In this model, patients would transfer from a primary care provider to an extensivist provider at the point where the need to manage conditions and coordinate care intensify. An example might be a patient that by age 78 is experiencing three additional conditions, needing three medical specialists and likely taking additional prescriptions.
An extensivist clinic would combine physical and digital at-home support. Health measures could continually be monitored and sent through a central hub to a patient’s provider. In-person visits with the extensivist could happen several times per year in combination with other appointments, and specialists might be linked in through telehealth. Care planning could round out such visits.
“There’s much work going on to increase our operations, once patients get in the front door, so we can manage patients in a more efficient way,” Dr. Souza said.
Large circles on the heat maps represent areas where there is opportunity when it comes to access. In these areas, solutions are likely to be a combination of technology, training, appointment scheduling and staffing changes.

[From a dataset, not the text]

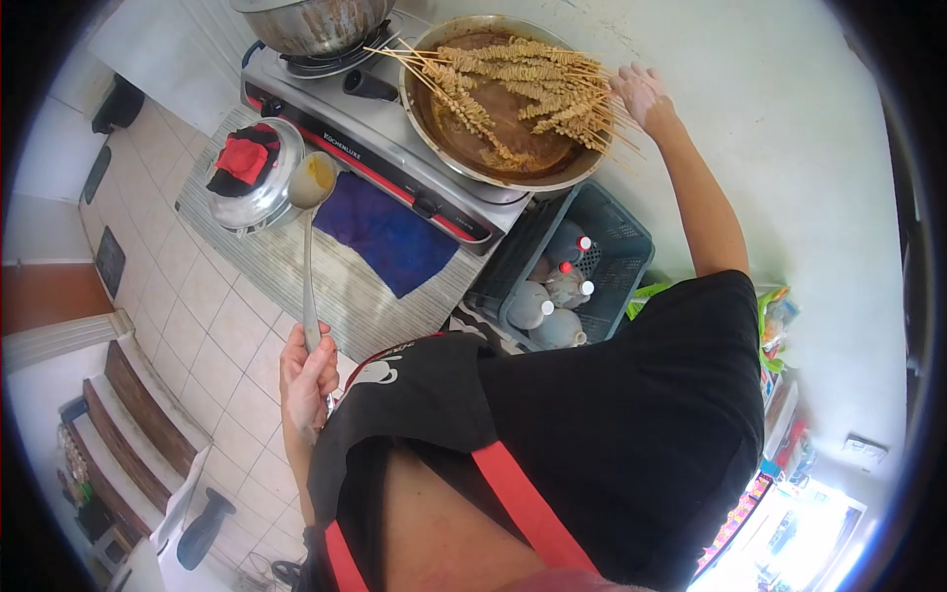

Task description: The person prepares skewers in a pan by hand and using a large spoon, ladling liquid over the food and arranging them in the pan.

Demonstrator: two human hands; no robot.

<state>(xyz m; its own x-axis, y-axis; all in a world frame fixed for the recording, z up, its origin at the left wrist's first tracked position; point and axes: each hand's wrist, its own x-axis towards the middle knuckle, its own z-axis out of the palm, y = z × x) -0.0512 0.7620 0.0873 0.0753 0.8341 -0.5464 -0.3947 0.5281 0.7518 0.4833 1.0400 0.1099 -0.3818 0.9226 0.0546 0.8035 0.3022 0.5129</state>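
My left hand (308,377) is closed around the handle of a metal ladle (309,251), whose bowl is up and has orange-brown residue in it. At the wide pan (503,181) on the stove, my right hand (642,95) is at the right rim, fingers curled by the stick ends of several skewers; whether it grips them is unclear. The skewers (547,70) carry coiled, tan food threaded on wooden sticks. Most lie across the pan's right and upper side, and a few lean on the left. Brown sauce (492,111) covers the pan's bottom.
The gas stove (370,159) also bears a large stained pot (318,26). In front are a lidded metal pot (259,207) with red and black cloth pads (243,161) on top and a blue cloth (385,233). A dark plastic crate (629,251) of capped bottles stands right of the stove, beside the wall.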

The data also illustrate the opportunity to accommodate patients in a timely manner as the number of patients increases and the number of clinicians doesn’t. St. Luke’s has begun to redesign its approach to primary care to offset this.
“If you redesign care into teams, the more simple, straightforward patients would likely see the advanced practitioners and the more complex cases in the patient panel would be handled by the physician,” Dr. Souza said.
Flexible planning, informed by improved data, will ensure St. Luke’s ability to meet patients’ needs, come what may.
“Providing all of these services in a meaningful way is what we mean by end-to-end continuum,” Anderson said. “If we’re going to be a partner in health and meet patient needs, we need to be able to do that across the board.”
Alexis Bennett is a consultant for St. Luke's Community Health and Engagement.